La desaparición de Santiago Maldonado, como relato político, fue una panacea para las izquierdas y el kirchnerismo, al menos mientras duró. El caso les dio a estos sectores, a lo largo de más de dos meses, justo lo que necesitaban para revivir su militancia: un “desaparecido” en democracia y, para peor, bajo el gobierno macrista. Ahora sí, era posible gritar a los cuatro vientos que Macri era parecido a Videla, y que su gestión se asemejaba a una dictadura.
En términos políticos, la aparición de Maldonado podía significar una paradójica pérdida para los sectores que denunciaban su desaparición. Santiago valía políticamente como desaparecido, no sólo porque esta condición remite a años de plomo que entrañan una significación político-histórica incalculable, sino porque la desaparición constituye un estado de irresolución permanente que, por añadidura, requiere también de movilización política permanente.
Pero el caso tenía dos condimentos más que terminaban de sazonar a la perfección la tragedia: Maldonado era de izquierda por un lado, y la responsabilidad de su desaparición fue adjudicada a una fuerza de seguridad como lo es Gendarmería. Porque aquí debemos sincerarnos: cuando las víctimas son de izquierda, para la política y la opinión pública(da) valen más. Si Santiago hubiera sido de derecha, o incluso apolítico, su caso no hubiera trascendido en absoluto. El fetiche con la imagen guevarista del “joven idealista” que “lucha por un mundo mejor”, y en esos esfuerzos pierde su vida, moviliza. Cientos de personas desaparecen todos los años en nuestro país; varios miles son asesinados todos los años; pero al final del día, muy poquitas se visibilizan, y sólo una lo hace al punto de tener a todo un país en vilo por más de dos meses.
Claro que en todo esto la hipótesis de la responsabilidad de Gendarmería, que de la noche a la mañana dejó de ser hipótesis para convertirse en una suerte de certeza dogmática en boca de los referidos sectores políticos, juega un papel determinante. De esta forma se señalaba el regreso de oscuros “fantasmas del pasado” que de la mano de Macri volvían al presente.
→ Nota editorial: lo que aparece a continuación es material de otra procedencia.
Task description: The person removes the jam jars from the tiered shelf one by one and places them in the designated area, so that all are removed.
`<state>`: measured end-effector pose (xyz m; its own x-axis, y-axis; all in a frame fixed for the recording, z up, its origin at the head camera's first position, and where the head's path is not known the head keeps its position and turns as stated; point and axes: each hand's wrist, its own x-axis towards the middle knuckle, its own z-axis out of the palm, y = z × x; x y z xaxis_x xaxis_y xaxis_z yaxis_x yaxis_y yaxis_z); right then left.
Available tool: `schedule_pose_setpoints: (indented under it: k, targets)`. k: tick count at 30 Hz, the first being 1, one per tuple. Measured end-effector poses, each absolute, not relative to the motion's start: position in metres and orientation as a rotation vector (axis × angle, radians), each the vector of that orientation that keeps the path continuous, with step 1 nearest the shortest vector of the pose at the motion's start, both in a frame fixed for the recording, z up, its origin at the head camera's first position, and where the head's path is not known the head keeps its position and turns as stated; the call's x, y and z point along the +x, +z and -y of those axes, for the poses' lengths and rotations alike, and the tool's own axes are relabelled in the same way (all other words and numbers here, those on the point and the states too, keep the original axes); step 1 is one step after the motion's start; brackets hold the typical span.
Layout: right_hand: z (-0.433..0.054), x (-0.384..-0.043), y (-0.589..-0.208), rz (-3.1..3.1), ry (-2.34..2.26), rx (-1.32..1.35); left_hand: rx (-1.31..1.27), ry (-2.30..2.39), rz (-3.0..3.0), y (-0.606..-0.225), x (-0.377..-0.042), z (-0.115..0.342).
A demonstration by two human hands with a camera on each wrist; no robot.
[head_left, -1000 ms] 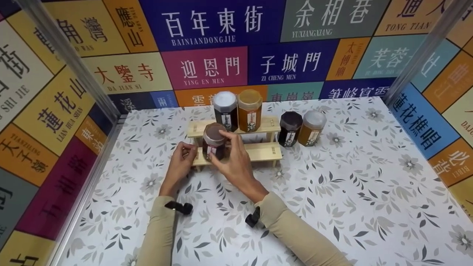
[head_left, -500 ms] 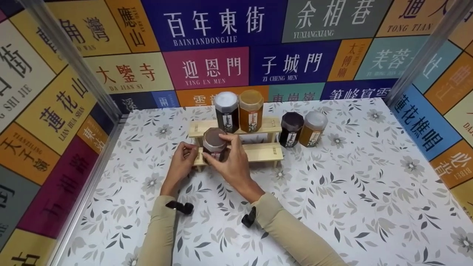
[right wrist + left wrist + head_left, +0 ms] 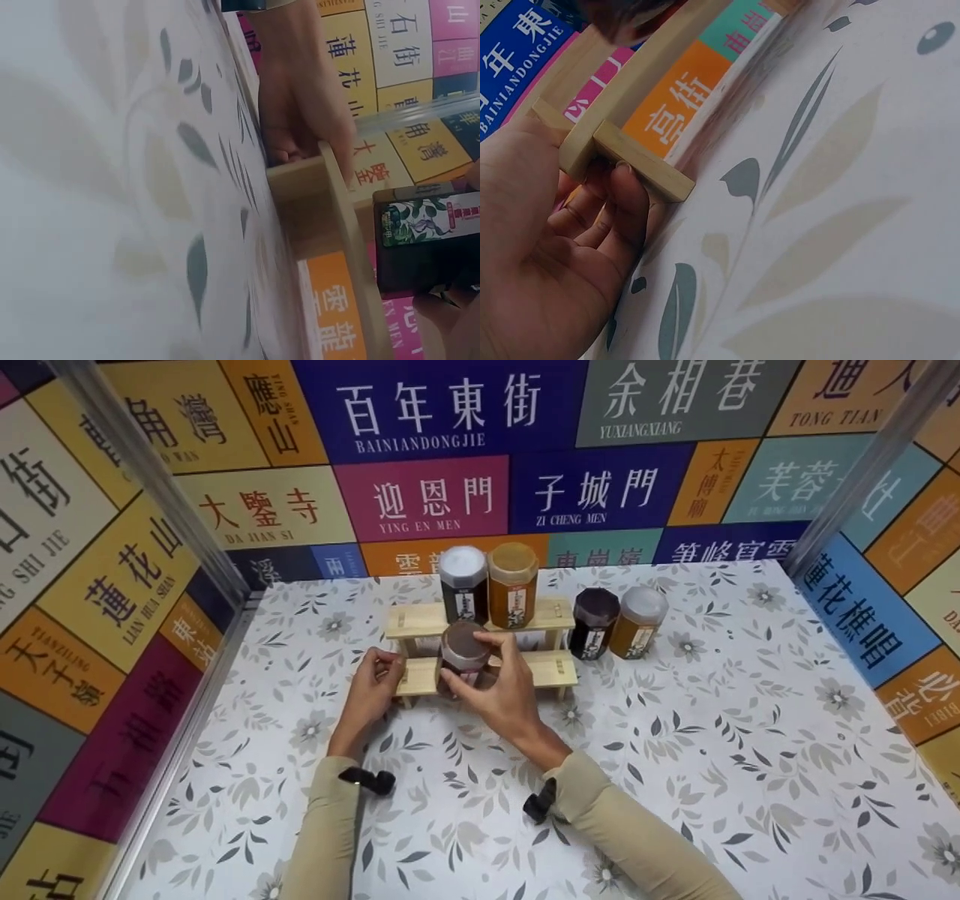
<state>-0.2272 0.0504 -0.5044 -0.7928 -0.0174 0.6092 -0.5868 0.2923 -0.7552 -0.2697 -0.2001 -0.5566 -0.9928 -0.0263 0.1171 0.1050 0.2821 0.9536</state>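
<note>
My right hand grips a dark jar with a brown lid and a label, thumb in front and fingers at the far side. The jar is over the lower step of a two-step wooden rack; the right wrist view shows a small gap between the jar and the step's board. With curled fingers my left hand holds the left end of that lower step. In the left wrist view, the left hand has its fingertips under the board, beside the leg.
A dark jar with a white lid and an amber jar stand on the upper step. Right of the rack, a dark jar and an amber jar stand on the floral tabletop. Lettered panels form walls behind.
My right hand has lowered the dark jar towards the lower step, then moved it to the right along that step. The left hand stays at the rack's left end.
</note>
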Motion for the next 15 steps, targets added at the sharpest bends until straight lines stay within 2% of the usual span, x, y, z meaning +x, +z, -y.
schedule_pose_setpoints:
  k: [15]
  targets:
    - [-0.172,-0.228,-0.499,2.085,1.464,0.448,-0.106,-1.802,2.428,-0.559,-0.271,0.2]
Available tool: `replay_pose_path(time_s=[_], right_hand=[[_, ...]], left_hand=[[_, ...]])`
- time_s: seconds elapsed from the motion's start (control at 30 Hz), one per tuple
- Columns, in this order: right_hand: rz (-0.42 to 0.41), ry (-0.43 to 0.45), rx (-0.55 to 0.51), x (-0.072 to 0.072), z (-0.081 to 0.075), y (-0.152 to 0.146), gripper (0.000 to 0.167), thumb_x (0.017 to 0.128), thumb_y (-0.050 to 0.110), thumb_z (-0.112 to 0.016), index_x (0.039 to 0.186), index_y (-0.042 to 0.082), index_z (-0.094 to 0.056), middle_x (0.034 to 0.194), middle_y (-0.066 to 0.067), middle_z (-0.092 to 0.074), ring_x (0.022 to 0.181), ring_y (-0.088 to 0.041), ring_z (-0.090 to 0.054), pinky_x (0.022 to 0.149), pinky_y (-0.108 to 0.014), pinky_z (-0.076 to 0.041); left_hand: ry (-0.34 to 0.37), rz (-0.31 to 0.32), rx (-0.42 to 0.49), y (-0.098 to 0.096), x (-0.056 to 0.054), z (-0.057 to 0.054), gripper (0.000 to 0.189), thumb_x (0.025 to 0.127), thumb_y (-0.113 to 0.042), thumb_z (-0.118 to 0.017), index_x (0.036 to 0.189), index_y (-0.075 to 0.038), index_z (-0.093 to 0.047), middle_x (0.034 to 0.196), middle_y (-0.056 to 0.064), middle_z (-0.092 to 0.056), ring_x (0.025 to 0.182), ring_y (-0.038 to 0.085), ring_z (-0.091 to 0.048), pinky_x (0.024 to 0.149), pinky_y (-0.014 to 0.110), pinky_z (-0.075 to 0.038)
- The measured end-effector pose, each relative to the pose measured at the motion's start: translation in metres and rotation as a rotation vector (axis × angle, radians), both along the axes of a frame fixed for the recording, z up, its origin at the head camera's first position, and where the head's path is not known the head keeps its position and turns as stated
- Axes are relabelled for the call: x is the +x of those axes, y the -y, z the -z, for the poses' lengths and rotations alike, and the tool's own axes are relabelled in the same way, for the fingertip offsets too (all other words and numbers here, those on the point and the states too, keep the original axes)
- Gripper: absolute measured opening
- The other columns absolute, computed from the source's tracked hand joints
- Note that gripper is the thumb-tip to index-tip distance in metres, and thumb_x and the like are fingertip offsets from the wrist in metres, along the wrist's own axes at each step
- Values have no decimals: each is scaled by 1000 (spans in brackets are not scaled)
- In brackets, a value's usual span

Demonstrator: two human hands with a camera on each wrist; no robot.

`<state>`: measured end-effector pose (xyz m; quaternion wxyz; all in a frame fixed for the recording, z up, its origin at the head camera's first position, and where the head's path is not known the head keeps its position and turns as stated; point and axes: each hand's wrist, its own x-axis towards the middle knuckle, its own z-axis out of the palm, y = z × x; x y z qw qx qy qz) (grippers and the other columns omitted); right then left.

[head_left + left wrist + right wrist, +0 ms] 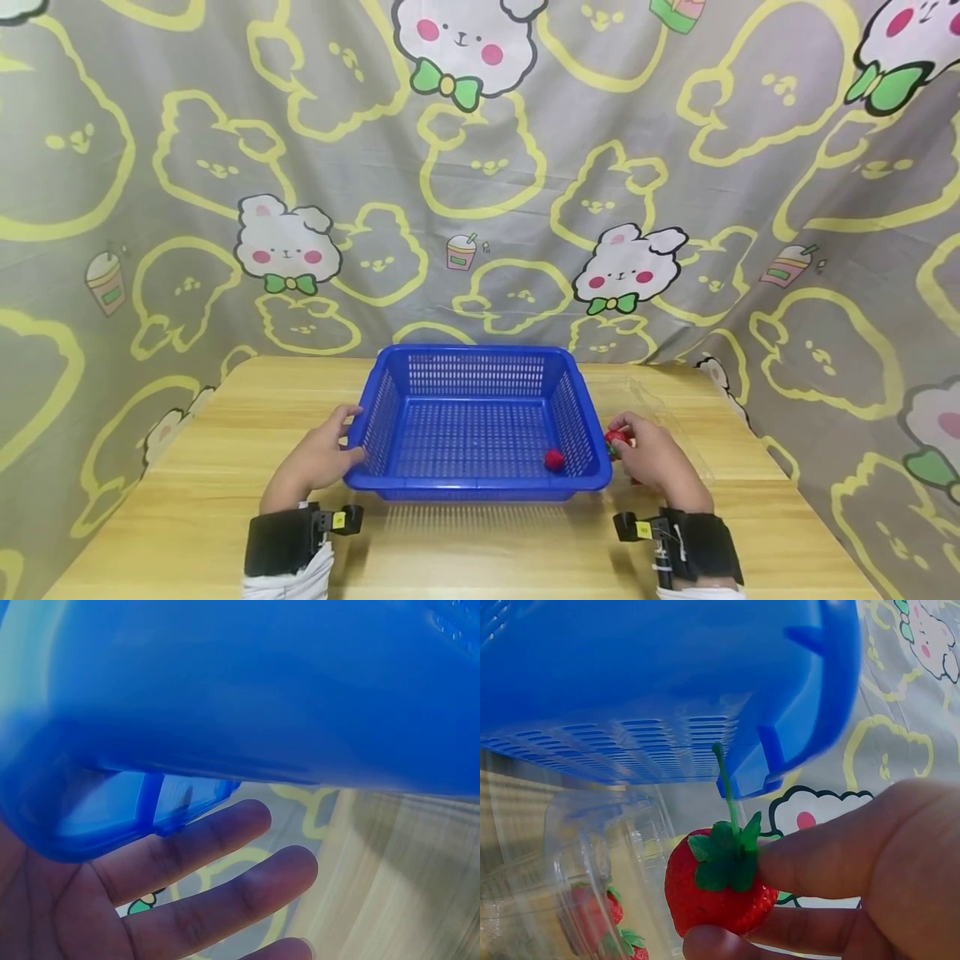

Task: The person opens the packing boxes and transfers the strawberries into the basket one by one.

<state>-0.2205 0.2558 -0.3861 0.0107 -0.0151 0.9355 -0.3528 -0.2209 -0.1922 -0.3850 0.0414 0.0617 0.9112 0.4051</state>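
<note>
A blue slotted basket stands on the wooden table, with one red strawberry lying inside near its right front corner. Between thumb and fingertips, my right hand pinches another strawberry, red with green leaves and a thin green stem. That strawberry is just outside the basket's right wall. At the opposite side my left hand is right by the left rim. Its fingers are spread and nearly straight below the basket's rim in the left wrist view, holding nothing between them.
A clear plastic box sits on the table right of the basket, beneath my right hand, with several strawberries showing through it. Patterned grey cloth hangs behind and along both sides of the table.
</note>
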Motion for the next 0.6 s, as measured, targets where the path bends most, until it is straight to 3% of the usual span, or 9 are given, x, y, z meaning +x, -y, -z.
replay_pose_path(time_s=[0.6], right_hand=[[-2, -22, 14, 2, -4, 2, 16, 96, 5, -56, 111, 2, -58, 104, -16, -65, 75, -22, -61, 55, -33, -53]], left_hand=[[12, -21, 0, 0, -1, 2, 60, 90, -5, -58, 144, 1, -31, 136, 36, -45, 118, 52, -50, 87, 58, -50]])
Y todo ello con arreglo al testimonio de un mapuche que, casi en clave de ciencia ficción, dijo haber presenciado todo con unos binoculares que después extravió, y que más tarde terminó confesando que no sólo jamás existieron, sino que todo lo que dijo había sido una burda mentira.
El cuerpo finalmente apareció en el agua, y cincuenta forenses determinaron lo que los sectores políticos que vivieron de Santiago Maldonado durante dos meses tanto temían: el joven no presentaba golpes de ningún tipo, y todo indicaba que su muerte había sido por ahogamiento o hipotermia. El relato se desmoronó en un segundo. Lo que a las izquierdas y al kirchnerismo convenía no era un ahogado, sino un torturado; necesitaban un cuerpo mutilado, salvajemente golpeado por la represión de los personeros de la “dictadura” que nos aqueja. Si el desaparecido aparecía, que al menos hiciera las veces de mártir: una suerte de “Che” Guevara del Siglo XXI. Es difícil, no obstante, construir semejante relato sobre los rastros de un cuerpo presuntamente ahogado que no presenta marca alguna de violencia de terceros.
Así las cosas, apareció Santiago pero desapareció el relato. Hoy hay gente compungida, no por la muerte en sí misma, sino por las causas de la muerte que empiezan ahora a develarse gracias al trabajo de los forenses. Se les nota por lo que dicen, por lo que escriben, por lo que publican: tras el desconcierto se esconde la angustia no por lo que fue, sino por lo que no fue.